**Assigned task:** The lines wanted run from the first one below through the one with "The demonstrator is". Return them exactly.
/---
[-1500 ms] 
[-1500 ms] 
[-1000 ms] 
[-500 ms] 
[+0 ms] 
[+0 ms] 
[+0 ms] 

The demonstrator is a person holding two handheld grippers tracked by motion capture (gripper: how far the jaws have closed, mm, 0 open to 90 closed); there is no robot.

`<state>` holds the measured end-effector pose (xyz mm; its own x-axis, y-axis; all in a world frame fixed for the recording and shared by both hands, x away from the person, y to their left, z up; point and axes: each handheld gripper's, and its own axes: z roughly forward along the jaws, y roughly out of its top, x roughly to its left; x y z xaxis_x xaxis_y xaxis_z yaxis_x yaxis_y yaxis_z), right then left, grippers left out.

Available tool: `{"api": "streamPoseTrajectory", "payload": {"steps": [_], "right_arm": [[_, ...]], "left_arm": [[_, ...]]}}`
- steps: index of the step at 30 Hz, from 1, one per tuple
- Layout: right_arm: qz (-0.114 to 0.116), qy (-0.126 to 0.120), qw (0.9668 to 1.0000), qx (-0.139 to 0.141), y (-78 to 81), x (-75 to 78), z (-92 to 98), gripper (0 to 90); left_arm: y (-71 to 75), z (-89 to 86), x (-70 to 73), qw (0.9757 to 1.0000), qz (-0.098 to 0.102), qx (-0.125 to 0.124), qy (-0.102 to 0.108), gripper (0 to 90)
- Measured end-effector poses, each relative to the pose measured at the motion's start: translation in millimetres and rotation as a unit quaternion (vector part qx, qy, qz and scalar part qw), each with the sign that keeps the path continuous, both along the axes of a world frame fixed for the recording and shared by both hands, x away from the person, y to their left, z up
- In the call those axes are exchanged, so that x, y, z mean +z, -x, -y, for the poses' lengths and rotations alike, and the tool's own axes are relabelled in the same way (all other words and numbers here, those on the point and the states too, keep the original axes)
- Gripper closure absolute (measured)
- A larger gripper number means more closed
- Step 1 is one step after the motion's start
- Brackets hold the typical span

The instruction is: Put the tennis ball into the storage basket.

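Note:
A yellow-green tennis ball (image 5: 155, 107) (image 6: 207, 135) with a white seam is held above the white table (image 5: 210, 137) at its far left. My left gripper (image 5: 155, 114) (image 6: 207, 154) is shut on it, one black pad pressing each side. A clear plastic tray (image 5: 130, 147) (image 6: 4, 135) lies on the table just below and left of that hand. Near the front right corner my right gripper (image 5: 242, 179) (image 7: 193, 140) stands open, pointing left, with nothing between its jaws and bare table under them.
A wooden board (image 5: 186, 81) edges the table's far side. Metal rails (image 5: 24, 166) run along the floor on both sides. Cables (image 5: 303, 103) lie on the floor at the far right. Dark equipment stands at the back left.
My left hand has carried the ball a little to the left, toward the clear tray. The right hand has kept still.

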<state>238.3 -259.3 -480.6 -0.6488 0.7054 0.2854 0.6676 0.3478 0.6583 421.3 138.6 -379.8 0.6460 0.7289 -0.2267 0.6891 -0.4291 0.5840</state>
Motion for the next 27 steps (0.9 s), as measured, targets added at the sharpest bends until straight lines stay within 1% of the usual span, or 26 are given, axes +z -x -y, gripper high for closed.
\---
**Problem solution:**
[-1500 ms] 
[-1500 ms] 
[-1000 ms] 
[-500 ms] 
[+0 ms] 
[+0 ms] 
[+0 ms] 

The demonstrator is a person holding two handheld grippers tracked by motion capture (gripper: how far the jaws have closed, mm, 0 open to 90 closed); there is no robot.

The response to this exercise is done.